これから公開されるのだから、ストーリーや何かを書くのは野暮だから、ちょいと上手にご紹介できないけれど、心に少し優しい風が吹きます、この映画は。

『 ニシノユキヒコの恋と冒険』
監督は井口奈己 さん。
ただものではないと思います。

最初の作品8ミリ、4年がかりで創られたとリリースにありましたが、これぜひ観てみたくなりました。気が早いが次回作も、もうはやく観たい。

どちらかというと重厚な映画が好きだったけど、でもこれで軽やかさに開眼したかも、ちょっと嬉しいかも、しれないです。

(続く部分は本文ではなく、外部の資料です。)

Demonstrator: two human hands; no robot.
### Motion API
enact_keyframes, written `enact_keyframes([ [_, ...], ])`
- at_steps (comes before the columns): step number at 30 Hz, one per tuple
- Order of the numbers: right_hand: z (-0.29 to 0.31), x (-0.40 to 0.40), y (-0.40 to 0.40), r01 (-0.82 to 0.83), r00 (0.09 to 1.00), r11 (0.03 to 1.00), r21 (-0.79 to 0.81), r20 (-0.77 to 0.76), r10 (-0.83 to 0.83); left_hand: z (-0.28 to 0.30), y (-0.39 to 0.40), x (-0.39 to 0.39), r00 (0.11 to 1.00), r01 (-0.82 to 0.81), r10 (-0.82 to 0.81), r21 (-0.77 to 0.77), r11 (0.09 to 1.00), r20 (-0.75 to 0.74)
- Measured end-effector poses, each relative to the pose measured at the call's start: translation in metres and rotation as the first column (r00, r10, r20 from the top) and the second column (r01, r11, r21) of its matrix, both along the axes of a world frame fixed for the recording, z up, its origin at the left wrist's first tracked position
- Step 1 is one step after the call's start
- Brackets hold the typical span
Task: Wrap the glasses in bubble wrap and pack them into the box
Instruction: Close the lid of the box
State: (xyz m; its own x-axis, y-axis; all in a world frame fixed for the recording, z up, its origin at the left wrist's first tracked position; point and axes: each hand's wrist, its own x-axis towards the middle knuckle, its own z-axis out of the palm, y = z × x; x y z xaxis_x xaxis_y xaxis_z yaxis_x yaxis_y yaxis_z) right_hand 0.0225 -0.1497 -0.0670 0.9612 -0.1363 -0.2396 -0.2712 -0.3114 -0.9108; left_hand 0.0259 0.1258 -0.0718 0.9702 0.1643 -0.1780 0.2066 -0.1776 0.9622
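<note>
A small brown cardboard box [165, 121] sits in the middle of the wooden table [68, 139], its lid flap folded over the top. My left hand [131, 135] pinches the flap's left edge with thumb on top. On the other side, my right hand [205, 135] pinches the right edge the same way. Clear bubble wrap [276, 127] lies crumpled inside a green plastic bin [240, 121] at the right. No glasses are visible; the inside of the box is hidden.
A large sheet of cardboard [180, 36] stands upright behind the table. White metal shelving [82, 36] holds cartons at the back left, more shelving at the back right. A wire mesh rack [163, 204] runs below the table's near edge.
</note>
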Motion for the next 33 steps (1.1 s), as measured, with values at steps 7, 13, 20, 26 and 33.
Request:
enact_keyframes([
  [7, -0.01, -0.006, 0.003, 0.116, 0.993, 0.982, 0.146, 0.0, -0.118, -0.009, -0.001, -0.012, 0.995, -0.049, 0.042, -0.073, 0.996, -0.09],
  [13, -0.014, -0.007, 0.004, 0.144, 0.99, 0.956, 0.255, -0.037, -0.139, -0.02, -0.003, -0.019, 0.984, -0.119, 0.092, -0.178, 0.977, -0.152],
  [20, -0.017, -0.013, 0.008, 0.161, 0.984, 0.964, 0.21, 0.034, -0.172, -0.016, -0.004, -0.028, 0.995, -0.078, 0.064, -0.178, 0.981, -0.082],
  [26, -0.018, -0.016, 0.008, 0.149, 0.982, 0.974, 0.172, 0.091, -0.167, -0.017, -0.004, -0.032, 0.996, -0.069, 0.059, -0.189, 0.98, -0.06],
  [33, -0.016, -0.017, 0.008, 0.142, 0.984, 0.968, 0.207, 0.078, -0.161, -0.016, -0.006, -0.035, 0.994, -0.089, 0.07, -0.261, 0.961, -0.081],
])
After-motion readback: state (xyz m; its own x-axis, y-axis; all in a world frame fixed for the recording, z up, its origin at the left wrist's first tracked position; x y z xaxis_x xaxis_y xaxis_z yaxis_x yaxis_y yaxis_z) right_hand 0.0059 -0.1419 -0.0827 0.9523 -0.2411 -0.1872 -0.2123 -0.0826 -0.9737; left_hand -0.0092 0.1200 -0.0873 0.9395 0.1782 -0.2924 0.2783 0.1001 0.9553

軽やかでコケティッシュな言葉のやりとり、でもそんなセリフの裏側にポツリと孤独が聴こえそうな気も、、、。
それから、肌の感じが伝わる映像は、くすぐったくて切ないような、、、。

(とちゅう、ネコ熱演あり。要チェック!)

朗らかで淋しい。アイロニカルなのに優しい。
そんなコメディでした。

ラストシーンは本当にデリケートでした。

2時間、恋の吐息と肌の感触。でも、それらは全て失われた恋のこと。失われた肌の触れ合いのこと。死者との記憶なのでした。孤独がすっと横切るのでした。

笑いながら哀しくなって、そういう時にかぎってスクリーンの青空や緑なす樹々が、なんだか美しいのでした。
葉山、鎌倉、横浜、つまり、海辺の街でした。
そこには、ずっと風が吹いているのでした。

2月8日からロードショーとのこと。